| DATA FOR PROCESSING |
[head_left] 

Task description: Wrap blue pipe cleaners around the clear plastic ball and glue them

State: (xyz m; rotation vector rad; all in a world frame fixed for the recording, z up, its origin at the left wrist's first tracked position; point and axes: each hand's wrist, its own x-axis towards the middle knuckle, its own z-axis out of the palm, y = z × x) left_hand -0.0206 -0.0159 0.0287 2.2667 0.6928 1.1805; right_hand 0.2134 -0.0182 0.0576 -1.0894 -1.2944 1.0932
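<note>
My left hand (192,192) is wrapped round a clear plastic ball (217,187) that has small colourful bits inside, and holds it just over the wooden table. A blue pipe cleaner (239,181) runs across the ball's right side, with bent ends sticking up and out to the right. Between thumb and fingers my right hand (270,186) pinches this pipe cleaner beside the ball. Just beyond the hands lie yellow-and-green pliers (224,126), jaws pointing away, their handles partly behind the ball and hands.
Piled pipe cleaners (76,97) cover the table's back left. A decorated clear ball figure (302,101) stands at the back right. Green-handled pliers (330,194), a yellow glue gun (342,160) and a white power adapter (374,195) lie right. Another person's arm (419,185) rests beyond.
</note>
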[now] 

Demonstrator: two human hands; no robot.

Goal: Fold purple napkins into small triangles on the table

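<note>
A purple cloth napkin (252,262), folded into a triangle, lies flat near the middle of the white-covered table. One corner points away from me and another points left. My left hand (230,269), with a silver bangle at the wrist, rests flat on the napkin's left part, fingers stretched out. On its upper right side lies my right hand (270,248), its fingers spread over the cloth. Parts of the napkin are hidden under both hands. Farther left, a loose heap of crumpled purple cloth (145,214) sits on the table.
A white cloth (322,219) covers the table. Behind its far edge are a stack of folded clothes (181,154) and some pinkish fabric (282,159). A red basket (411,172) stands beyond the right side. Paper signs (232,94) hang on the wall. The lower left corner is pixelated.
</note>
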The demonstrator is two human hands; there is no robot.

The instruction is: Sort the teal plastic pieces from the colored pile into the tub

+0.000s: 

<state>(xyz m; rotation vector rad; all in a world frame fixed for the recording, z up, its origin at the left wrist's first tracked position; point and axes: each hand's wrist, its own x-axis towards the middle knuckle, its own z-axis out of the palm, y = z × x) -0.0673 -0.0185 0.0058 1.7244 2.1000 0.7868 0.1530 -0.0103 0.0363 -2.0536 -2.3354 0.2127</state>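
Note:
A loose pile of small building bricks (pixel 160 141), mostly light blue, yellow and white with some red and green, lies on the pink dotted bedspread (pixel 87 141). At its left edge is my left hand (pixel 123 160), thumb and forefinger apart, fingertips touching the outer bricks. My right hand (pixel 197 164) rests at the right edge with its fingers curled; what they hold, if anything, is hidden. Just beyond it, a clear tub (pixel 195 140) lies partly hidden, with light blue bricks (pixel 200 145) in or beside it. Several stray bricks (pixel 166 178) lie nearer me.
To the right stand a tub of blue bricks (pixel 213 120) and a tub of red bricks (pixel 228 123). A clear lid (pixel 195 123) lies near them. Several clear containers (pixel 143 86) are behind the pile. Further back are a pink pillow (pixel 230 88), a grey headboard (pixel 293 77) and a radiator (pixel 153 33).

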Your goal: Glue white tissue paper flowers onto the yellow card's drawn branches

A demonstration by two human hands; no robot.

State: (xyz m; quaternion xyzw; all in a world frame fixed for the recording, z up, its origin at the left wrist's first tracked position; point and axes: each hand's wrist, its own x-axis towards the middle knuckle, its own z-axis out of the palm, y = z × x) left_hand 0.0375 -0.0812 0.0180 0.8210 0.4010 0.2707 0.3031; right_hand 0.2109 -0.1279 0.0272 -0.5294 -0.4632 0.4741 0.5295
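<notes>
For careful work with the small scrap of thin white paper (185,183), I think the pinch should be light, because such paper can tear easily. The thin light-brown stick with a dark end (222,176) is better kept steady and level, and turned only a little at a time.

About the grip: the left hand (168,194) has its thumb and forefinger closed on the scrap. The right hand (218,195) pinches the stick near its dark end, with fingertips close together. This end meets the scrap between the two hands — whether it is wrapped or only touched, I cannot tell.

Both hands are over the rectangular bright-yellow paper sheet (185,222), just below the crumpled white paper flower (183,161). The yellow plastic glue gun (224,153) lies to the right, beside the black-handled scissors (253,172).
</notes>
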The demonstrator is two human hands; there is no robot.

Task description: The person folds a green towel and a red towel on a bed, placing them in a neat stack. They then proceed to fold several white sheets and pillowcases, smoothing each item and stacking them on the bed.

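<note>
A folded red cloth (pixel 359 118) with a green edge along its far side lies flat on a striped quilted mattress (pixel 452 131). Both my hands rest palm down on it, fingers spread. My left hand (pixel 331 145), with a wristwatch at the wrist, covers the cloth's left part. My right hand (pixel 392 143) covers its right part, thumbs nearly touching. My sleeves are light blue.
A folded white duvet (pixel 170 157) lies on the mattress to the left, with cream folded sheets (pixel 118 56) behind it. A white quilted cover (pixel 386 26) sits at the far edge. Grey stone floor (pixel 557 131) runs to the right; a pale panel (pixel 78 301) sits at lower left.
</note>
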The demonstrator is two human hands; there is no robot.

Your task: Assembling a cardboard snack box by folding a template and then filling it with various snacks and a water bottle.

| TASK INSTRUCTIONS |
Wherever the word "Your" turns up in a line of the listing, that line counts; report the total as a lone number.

| REPLY |
2